START Information supplied

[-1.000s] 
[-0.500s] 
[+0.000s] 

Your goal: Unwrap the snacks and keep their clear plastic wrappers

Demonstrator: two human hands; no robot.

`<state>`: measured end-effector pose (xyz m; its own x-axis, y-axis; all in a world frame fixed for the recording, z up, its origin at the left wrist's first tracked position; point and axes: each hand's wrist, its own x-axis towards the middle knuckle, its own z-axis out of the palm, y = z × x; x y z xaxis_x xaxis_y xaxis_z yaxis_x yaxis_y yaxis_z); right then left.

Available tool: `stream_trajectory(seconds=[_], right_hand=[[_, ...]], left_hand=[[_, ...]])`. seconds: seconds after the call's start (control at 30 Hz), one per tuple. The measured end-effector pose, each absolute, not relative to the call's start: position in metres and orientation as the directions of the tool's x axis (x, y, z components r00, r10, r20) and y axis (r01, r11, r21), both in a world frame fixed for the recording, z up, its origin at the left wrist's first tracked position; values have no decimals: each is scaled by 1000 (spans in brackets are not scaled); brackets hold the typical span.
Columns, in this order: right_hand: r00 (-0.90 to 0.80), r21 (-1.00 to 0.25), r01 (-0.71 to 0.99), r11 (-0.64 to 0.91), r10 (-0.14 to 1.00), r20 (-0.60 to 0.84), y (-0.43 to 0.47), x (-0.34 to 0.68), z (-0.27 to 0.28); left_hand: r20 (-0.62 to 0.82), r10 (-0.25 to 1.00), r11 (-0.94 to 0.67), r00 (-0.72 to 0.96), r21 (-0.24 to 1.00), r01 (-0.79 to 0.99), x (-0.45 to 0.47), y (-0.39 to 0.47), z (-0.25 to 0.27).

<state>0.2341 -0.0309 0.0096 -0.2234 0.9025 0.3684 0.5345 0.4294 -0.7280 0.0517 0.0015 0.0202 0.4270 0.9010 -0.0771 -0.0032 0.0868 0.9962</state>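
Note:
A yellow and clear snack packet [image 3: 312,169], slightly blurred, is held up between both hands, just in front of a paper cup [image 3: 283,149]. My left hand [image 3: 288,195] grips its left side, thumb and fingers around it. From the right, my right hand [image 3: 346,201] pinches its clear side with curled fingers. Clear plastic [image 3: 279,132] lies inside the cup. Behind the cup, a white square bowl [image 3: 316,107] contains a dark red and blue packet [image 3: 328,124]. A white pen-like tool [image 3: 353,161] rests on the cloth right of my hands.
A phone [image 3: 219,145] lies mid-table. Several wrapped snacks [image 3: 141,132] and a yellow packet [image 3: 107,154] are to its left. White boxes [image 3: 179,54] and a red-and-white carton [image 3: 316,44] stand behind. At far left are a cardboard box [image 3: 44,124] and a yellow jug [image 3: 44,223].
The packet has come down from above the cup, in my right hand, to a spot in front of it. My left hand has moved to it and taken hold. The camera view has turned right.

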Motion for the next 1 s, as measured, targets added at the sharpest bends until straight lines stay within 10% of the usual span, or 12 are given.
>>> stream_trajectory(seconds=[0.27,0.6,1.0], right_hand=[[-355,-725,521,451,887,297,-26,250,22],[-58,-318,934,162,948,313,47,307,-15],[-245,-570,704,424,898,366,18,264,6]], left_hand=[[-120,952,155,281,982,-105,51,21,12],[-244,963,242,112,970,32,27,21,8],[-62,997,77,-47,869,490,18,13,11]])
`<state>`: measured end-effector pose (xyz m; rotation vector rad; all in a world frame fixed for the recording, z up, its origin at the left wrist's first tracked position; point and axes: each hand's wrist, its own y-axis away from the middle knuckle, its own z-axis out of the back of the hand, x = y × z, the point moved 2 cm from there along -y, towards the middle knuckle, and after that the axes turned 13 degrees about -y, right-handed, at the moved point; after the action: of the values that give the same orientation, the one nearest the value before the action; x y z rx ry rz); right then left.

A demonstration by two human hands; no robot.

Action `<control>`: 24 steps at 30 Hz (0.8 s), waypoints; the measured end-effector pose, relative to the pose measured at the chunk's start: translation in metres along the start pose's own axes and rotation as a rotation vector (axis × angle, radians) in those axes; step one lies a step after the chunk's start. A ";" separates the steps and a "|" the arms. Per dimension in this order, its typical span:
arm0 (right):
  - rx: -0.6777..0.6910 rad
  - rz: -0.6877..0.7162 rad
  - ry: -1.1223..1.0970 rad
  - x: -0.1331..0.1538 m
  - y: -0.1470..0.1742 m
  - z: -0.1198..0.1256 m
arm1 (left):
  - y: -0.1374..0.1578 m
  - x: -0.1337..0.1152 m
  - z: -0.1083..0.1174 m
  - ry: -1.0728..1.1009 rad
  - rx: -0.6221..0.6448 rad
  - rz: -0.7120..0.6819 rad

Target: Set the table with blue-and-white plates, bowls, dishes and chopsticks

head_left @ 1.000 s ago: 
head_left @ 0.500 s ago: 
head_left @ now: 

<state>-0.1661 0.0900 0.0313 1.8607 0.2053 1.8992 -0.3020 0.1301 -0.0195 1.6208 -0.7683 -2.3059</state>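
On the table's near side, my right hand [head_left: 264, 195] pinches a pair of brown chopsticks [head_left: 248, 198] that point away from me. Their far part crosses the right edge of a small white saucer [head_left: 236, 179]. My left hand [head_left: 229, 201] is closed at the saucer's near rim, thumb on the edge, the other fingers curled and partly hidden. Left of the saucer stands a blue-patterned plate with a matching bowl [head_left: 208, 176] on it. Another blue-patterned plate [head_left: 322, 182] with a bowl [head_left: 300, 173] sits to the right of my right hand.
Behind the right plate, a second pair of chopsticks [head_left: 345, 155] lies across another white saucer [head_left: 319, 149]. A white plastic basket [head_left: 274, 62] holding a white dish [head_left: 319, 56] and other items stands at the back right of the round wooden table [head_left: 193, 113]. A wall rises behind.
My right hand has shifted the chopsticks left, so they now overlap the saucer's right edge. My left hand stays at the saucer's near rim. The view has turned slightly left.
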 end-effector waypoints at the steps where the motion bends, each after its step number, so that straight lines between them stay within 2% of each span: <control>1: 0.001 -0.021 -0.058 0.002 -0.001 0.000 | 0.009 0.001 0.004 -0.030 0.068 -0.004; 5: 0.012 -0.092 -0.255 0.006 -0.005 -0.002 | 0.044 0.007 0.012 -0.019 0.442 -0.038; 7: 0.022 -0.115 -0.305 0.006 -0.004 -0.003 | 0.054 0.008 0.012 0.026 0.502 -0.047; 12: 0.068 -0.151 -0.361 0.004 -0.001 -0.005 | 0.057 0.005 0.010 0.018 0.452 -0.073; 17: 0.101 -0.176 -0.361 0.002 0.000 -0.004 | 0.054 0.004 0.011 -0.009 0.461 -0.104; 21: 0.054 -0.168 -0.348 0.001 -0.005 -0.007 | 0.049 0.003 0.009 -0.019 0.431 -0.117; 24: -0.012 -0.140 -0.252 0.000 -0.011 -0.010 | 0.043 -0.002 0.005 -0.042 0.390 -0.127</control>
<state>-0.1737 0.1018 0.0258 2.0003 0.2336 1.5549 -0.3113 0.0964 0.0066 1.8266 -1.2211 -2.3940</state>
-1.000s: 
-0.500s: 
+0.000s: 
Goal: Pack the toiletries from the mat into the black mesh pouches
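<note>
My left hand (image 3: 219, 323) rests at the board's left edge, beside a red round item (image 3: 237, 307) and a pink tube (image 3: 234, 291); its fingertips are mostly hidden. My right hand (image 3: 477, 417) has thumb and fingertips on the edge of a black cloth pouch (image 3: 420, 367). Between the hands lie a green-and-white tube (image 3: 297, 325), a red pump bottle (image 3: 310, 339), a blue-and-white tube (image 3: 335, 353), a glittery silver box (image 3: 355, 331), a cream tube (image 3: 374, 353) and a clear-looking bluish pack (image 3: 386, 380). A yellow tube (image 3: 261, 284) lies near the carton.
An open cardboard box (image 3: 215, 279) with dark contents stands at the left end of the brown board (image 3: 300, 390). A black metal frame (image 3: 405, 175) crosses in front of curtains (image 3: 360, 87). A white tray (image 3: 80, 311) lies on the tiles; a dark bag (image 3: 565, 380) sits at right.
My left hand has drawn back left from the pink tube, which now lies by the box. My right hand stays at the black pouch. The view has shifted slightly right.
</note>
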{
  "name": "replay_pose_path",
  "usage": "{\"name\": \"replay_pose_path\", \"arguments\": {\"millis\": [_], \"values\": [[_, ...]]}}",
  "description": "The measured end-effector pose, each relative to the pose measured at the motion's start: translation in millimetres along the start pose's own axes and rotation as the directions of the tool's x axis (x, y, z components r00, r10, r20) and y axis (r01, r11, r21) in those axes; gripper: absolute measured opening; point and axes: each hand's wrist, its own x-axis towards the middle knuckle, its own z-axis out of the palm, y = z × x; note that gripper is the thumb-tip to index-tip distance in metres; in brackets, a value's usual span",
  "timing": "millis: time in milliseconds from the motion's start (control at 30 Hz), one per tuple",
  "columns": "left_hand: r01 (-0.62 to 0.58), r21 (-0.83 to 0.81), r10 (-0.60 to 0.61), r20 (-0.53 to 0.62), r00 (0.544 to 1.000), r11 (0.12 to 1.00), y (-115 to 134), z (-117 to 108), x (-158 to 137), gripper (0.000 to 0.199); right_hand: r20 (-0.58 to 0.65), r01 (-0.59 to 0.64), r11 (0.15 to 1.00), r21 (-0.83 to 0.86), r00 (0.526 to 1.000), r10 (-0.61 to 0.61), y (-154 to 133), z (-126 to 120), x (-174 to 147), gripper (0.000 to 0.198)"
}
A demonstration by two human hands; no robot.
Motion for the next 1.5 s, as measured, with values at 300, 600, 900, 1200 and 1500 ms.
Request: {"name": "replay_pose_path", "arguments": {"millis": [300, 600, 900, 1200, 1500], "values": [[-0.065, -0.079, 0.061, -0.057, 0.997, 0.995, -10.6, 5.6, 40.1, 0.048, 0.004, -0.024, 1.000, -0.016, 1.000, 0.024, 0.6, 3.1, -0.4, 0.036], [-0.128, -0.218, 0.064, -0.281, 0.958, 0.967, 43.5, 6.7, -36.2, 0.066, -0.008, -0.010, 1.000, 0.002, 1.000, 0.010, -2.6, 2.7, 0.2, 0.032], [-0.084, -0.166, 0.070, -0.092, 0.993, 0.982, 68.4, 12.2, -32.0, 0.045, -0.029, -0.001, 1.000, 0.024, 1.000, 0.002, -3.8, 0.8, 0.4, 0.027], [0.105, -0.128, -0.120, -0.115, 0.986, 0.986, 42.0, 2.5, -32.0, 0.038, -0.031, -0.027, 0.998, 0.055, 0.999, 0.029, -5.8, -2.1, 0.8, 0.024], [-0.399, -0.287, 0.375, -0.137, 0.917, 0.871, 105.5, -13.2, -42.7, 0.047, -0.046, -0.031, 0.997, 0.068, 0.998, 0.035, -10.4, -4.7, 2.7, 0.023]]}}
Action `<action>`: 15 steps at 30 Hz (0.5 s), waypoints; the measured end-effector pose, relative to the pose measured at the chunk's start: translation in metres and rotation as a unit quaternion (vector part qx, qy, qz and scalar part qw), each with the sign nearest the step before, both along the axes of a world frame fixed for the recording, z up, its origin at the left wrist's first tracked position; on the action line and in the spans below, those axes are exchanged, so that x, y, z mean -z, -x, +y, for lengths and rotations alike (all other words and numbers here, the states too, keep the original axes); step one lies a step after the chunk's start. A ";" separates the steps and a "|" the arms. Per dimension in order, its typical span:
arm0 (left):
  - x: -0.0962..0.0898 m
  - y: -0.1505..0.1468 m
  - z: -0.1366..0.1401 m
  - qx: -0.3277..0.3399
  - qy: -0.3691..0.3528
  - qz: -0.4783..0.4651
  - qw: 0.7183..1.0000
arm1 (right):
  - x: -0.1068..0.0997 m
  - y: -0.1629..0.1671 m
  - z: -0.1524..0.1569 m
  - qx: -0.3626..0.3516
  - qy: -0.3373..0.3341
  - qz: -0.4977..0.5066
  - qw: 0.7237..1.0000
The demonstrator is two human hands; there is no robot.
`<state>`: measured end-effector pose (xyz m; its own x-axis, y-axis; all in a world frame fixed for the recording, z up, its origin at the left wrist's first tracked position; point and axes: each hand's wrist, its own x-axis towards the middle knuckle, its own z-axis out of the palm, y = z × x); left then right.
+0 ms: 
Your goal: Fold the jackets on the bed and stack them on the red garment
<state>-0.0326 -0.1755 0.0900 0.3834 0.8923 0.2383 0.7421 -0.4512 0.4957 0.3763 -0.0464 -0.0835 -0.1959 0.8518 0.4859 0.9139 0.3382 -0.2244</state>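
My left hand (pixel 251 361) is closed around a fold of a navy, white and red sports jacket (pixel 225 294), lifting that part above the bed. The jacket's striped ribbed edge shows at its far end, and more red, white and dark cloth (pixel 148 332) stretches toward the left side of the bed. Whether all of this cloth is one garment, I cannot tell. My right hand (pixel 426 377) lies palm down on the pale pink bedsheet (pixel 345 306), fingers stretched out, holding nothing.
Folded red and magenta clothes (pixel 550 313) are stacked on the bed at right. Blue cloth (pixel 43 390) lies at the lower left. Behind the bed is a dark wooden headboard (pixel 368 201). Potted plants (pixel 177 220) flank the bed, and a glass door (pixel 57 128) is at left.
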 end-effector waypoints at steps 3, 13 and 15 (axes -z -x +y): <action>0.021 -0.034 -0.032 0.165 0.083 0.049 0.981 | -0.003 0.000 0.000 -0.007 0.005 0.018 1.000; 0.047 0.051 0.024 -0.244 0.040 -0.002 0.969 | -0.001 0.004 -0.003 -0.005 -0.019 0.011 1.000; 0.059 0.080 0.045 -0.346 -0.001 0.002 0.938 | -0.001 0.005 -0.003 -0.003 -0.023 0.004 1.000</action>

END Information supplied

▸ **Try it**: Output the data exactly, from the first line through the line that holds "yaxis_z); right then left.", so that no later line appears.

▸ **Your response**:
[-1.000s] 
[-0.500s] 
[+0.000s] 

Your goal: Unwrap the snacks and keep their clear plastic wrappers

Demonstrator: two human hands; no robot.

`<state>`: measured end-effector pose (xyz m; its own x-axis, y-axis; all in a world frame fixed for the recording, z up, its origin at the left wrist's first tracked position; point and axes: each hand's wrist, its own x-axis towards the middle knuckle, its own z-axis out of the palm, y = z × x; x y z xaxis_x xaxis_y xaxis_z yaxis_x yaxis_y yaxis_z); right then left.

What this exercise required is now done.